PROBLEM DESCRIPTION:
This exercise asks for a copy of each line in the records below with the word "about" in it.

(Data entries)
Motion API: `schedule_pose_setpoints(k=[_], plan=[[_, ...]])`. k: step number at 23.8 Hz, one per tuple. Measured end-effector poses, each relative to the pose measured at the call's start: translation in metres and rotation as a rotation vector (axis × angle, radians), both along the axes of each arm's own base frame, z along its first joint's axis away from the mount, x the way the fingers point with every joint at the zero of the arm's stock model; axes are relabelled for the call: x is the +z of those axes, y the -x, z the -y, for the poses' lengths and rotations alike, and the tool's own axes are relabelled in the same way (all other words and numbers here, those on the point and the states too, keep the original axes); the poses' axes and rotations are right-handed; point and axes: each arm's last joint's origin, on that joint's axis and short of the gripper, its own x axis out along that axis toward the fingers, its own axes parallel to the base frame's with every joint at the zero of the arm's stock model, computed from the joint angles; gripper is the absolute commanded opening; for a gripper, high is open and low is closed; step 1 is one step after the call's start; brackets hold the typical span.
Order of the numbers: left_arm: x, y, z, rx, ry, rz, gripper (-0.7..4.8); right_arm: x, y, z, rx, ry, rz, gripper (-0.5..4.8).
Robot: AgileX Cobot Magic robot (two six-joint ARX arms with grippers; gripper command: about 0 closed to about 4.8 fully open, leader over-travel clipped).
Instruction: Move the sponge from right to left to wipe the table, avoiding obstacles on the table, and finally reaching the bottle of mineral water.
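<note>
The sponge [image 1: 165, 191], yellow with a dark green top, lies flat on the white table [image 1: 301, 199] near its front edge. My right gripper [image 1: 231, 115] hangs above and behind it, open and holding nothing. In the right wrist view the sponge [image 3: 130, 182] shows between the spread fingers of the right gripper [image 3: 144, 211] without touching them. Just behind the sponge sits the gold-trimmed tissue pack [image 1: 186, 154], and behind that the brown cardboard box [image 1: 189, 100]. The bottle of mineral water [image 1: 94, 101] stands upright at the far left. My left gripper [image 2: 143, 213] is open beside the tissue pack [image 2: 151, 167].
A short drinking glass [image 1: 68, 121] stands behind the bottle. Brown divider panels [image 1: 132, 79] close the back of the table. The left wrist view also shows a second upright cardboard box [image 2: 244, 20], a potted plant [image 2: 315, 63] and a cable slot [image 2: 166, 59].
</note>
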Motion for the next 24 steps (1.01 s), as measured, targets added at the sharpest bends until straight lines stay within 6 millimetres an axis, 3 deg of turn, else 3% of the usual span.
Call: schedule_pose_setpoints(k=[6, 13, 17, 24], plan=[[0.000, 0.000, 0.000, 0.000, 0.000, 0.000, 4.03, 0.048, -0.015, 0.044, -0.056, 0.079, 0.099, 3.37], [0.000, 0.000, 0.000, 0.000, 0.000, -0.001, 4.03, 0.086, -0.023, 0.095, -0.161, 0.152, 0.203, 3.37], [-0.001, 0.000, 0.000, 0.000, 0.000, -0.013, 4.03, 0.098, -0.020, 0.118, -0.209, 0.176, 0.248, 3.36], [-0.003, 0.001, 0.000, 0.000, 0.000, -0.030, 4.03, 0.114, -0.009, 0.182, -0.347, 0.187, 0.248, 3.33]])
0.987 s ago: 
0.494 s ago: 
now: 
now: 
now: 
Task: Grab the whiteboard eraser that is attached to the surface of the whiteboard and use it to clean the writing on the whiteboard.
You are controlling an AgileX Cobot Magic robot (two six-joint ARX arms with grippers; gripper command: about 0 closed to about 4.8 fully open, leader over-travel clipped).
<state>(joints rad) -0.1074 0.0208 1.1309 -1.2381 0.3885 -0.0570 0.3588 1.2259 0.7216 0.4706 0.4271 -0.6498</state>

YOUR RESPONSE:
Robot: AgileX Cobot Magic robot (two six-joint ARX arms with grippers; gripper command: about 0 closed to about 4.8 fully open, leader over-travel clipped).
You are controlling an AgileX Cobot Magic robot (two six-joint ARX arms with grippers; gripper command: about 0 closed to about 4.8 fully open, leader over-travel clipped).

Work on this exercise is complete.